Paresh Malhotra, professor de neurologia clínica no Imperial College London, concorda: “Embora pensemos que a pressão arterial elevada é um fator de risco para doenças cardíacas em particular, é claro que também representa um risco para demência”.
Ele explica: “A pressão arterial muito elevada pode estar associada a confusão aguda e problemas neurológicos, mas, se não for tratada, mesmo a pressão arterial moderadamente elevada pode eventualmente levar a danos que levam à demência vascular e aumentam o risco de Alzheimer”.
O Professor Greenstein afirma que a ignorância entre os médicos sobre a ameaça da hipertensão é uma trágica perda de tempo crucial quando se trata de prevenir a demência – e apela a que todas as pessoas de meia-idade e mais velhas tenham a sua pressão arterial verificada regularmente e, se esta aumentar, que lhes sejam prescritos comprimidos do seu médico de família para controlar esta situação.
Sua abordagem é apoiada pela instituição de caridade Alzheimer’s Society. Um porta-voz disse ao Good Health: “Estudos de longo prazo demonstraram que pessoas que tiveram pressão alta entre 40 e 64 anos têm maior probabilidade de desenvolver demência mais tarde na vida, especialmente demência vascular. Tomar medicamentos para baixar a pressão arterial pode ajudar a reduzir o risco.
Mas não são apenas os comprimidos para a pressão arterial que podem ajudar a prevenir a demência. De acordo com dois estudos recentes e confiáveisinjeções para perda de peso contendo medicamentos GLP-1, como Ozempic, Wegovy e Mounjaro, também parecem reduzir o risco das pessoas.
Num estudo realizado na Case Western Reserve University, em Ohio, os investigadores examinaram três anos de registos de saúde de quase 1,7 milhões de americanos com diabetes tipo 2.
Aqueles que tomavam semaglutida (nomes comerciais incluem Ozempic) tinham um risco significativamente menor de desenvolver demência vascular do que aqueles que tomavam qualquer outro medicamento para diabetes tipo 2, relatou o Journal of Alzheimer’s Disease.
Enquanto isso, um estudo com mais de 60.000 pacientes em Taiwan que tinham diabetes tipo 2 e obesidade descobriu que aqueles que tomaram semaglutida ou tirzepatida (Mounjaro) tinham riscos significativamente menores de demência, de acordo com a revista JAMA.
Os investigadores escreveram que os GLP-1 “podem ter benefícios neuroprotetores e cerebrovasculares, para além da gestão do açúcar no sangue, e podem potencialmente ajudar a melhorar a saúde cognitiva a longo prazo”.
Embora o mecanismo exato não seja claro, o professor Greenstein argumenta que a perda significativa de peso devido à ingestão de gordura pode melhorar a pressão arterial dos pacientes e a saúde cardiovascular geral – o que, por sua vez, pode ajudar a prevenir a demência.
Mudanças no estilo de vida também podem aumentar as nossas chances de evitar o desenvolvimento de demência.

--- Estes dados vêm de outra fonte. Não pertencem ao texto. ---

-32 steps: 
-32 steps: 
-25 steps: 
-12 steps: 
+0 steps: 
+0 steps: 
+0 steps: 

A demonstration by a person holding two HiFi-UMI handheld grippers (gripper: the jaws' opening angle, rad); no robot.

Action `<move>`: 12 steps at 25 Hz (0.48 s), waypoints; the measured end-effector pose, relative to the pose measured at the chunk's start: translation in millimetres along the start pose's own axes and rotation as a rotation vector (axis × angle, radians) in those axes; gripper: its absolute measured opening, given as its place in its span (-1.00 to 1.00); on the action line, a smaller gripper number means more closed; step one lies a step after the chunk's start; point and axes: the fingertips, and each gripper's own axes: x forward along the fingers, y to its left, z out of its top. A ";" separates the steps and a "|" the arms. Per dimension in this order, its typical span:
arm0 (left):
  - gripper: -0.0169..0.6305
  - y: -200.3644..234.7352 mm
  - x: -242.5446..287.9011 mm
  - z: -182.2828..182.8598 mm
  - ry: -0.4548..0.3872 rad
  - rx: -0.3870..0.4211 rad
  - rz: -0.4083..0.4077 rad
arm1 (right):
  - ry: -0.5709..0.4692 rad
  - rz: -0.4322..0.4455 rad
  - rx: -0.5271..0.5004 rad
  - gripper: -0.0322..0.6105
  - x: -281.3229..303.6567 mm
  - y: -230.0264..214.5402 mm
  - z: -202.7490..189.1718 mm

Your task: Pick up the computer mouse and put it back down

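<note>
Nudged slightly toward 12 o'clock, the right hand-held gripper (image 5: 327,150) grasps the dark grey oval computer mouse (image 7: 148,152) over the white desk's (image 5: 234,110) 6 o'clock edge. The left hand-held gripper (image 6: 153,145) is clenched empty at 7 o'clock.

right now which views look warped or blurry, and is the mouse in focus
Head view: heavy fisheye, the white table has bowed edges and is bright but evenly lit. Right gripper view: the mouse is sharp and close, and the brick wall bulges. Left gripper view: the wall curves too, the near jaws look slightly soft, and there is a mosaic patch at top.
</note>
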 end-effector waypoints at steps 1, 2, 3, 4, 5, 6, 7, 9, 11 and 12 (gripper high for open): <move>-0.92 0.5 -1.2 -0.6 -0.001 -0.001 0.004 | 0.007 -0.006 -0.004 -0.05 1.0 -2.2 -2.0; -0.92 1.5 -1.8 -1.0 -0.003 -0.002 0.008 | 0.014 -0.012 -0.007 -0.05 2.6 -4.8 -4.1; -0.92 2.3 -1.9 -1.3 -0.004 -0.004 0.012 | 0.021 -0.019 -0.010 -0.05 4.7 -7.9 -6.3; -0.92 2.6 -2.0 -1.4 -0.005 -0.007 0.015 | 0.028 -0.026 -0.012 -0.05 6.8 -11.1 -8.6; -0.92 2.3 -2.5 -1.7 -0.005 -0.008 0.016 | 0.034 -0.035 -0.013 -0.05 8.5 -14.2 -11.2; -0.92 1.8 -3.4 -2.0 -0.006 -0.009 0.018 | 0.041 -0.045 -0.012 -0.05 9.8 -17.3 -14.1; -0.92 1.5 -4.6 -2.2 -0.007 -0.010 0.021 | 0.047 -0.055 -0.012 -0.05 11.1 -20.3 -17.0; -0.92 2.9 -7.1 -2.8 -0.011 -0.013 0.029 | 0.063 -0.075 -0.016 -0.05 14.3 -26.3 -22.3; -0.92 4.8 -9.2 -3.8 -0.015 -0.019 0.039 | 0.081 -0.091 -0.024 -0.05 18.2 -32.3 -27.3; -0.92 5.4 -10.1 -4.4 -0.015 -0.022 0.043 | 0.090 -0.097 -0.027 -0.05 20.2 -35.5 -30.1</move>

Especialistas que escreveram no Journal of the American College of Cardiology em 2020 concluíram que cerca de um em cada três casos de Alzheimer são atribuíveis a padrões comportamentais que podem ser alterados – especialmente uma dieta saudável e atividade física regular.
O professor Greenstein diz: “Se você entende que a demência é um problema de hipertensão e doença cardíaca, então é claro que fazer coisas para proteger seu sistema cardiovascular também protege seu cérebro: perder peso, comer de forma saudável, fazer exercícios regularmente – e ir medir sua pressão arterial.
“Tudo o que você precisa fazer é visitar o farmacêutico da High Street na próxima vez que for às lojas.
‘Eles podem medir sua pressão arterial – e encaminhá-lo para medicação para tratá-la, se necessário.’